> [WHAT TO WORK ON]
Across the data below, how many lines have the word "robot" in them? Give the number and nothing else.
[[ PROVIDED ENTRIES, beginning ]]
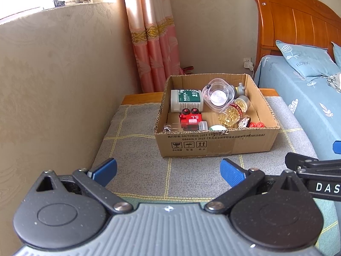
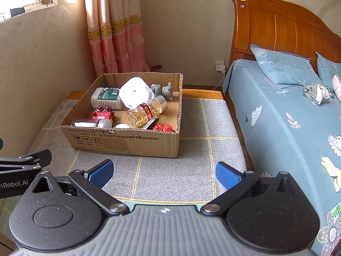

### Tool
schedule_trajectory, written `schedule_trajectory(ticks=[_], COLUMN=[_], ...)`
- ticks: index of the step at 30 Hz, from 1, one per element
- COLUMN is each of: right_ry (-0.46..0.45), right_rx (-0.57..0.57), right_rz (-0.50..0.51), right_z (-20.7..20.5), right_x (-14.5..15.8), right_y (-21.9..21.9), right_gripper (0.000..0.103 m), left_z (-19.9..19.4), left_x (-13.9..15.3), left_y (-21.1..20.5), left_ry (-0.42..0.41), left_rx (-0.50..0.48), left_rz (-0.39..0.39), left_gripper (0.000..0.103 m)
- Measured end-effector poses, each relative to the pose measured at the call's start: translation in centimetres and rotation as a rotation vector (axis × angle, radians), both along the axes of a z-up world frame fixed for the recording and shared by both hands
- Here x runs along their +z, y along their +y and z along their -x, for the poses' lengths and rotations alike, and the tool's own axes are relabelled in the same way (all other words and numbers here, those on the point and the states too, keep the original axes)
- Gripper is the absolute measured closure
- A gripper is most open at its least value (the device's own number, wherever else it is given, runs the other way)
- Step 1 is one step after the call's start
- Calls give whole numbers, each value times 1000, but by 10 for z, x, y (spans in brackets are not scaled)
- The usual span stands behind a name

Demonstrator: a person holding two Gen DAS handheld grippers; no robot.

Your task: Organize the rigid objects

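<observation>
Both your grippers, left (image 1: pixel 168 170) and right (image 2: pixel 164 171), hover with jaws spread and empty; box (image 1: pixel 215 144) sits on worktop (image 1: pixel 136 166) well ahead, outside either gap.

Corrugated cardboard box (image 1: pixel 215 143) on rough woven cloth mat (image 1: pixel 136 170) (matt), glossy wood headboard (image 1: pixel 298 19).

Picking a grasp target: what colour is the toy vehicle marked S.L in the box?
Red, with dark wheels; the toy vehicle shows best in the left wrist view.
</observation>
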State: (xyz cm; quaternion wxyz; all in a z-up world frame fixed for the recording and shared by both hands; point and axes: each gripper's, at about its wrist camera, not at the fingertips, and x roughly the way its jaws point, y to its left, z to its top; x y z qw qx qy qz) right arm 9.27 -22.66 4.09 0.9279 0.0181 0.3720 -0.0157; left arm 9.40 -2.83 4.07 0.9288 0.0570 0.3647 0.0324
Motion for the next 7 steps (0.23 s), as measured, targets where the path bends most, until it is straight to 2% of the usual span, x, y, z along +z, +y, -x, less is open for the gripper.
schedule_trajectory(ticks=[7], right_ry=[-5], right_rx=[1], right_rz=[1], right_z=[2], right_x=[1], right_y=[0], right_gripper=[0], left_z=[1], left_x=[2], left_y=[1], left_ry=[-2], left_rx=[1], left_rz=[0], left_gripper=[1])
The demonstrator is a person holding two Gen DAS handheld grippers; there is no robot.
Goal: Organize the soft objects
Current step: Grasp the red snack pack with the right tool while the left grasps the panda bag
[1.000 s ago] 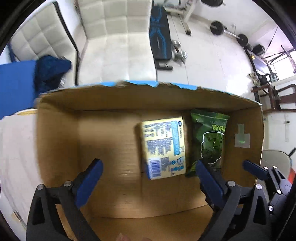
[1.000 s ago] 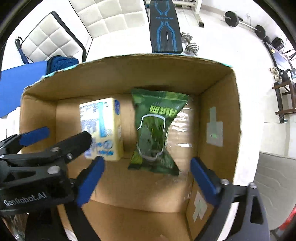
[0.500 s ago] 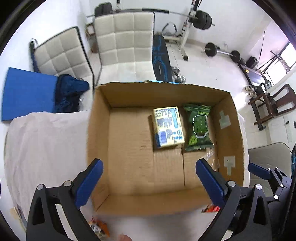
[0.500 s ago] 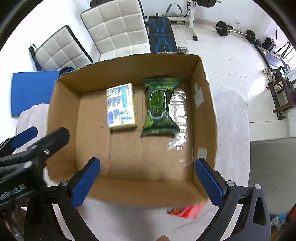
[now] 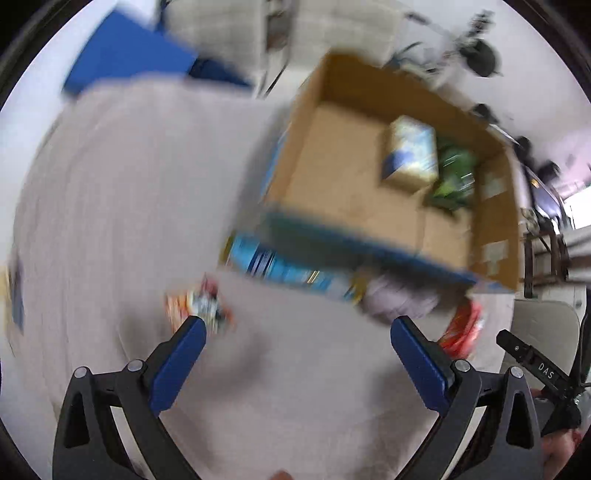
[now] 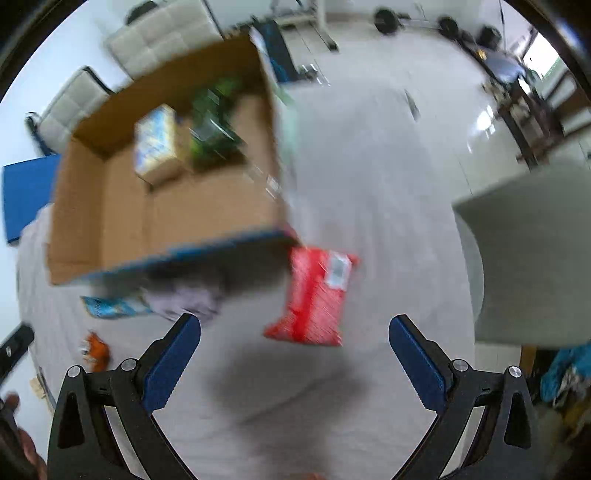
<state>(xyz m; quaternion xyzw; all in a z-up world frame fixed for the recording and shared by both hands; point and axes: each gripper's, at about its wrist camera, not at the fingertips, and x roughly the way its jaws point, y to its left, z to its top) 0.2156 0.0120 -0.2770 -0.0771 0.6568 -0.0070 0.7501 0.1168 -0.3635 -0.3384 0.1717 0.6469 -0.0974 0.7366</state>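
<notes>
white quilted chairs (image 6: 155,40) standing behind the table, two side by side. blue mat (image 5: 122,62) leaning beyond the table's far edge. weight bench (image 6: 275,51) with blue-lined padding sitting on the pale floor. barbell (image 6: 413,20) lying farther back, plates showing dark. dark wooden chair (image 6: 524,110) standing at the right by a bright window. grey seat (image 6: 532,251) sitting just beside the table, right side.
</notes>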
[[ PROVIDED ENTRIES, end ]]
> [SOLUTION TO THE PROBLEM]
2